TO DO>
What follows is a set of records; repeat all of them exactly.

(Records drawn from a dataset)
------------------------------
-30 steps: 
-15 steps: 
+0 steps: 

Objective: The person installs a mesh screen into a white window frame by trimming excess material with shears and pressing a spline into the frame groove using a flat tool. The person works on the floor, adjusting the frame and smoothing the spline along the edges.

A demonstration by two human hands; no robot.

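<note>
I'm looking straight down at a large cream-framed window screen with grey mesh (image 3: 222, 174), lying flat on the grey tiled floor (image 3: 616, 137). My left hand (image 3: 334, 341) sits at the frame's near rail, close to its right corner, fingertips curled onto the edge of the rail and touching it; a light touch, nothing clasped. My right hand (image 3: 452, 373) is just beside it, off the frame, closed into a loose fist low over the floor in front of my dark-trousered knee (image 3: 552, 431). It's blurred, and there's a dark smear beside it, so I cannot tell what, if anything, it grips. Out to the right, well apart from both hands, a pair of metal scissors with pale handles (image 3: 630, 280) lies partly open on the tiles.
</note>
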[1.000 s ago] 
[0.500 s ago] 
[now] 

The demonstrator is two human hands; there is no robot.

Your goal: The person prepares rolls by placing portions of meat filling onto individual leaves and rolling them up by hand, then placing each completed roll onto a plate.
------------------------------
ANSWER TO THIS TASK>
-30 steps: 
-15 steps: 
+0 steps: 

Objective: The person installs a mesh screen into a white window frame by trimming excess material with shears and pressing a spline into the frame groove using a flat tool. The person works on the floor, adjusting the frame and smoothing the spline along the edges.

A demonstration by two human hands; no robot.

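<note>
I'm looking straight down at a large cream-framed window screen with grey mesh (image 3: 222, 174), lying flat on the grey tiled floor (image 3: 616, 137). My left hand (image 3: 334, 341) sits at the frame's near rail, close to its right corner, fingertips curled onto the edge of the rail and touching it; a light touch, nothing clasped. My right hand (image 3: 452, 373) is just beside it, off the frame, closed into a loose fist low over the floor in front of my dark-trousered knee (image 3: 552, 431). It's blurred, and there's a dark smear beside it, so I cannot tell what, if anything, it grips. Out to the right, well apart from both hands, a pair of metal scissors with pale handles (image 3: 630, 280) lies partly open on the tiles.
</note>
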[1.000 s ago] 
[0.500 s ago] 
[now] 

The demonstrator is two human hands; there is no robot.

Your goal: The person prepares rolls by placing portions of meat filling onto individual leaves and rolling them up by hand, then placing each completed roll onto a plate.

Whatever the exercise asked has now been answered.